THE TASK –
Present the data once more in exactly its original form.

COLLECTED MATERIAL –
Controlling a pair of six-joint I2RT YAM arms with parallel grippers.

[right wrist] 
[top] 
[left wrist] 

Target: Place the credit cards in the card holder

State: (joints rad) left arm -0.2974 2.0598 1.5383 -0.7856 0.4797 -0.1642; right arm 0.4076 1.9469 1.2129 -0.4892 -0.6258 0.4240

RESULT FOR THIS EXERCISE –
Controlling a pair of six-joint I2RT YAM arms with parallel grippers.

[right wrist] 
[top] 
[left wrist] 

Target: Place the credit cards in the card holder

State: (joints rad) left arm -0.2974 2.0598 1.5383 -0.7856 0.4797 -0.1642; right arm 0.4076 1.9469 1.2129 -0.4892 -0.6258 0.4240

That is the entire output.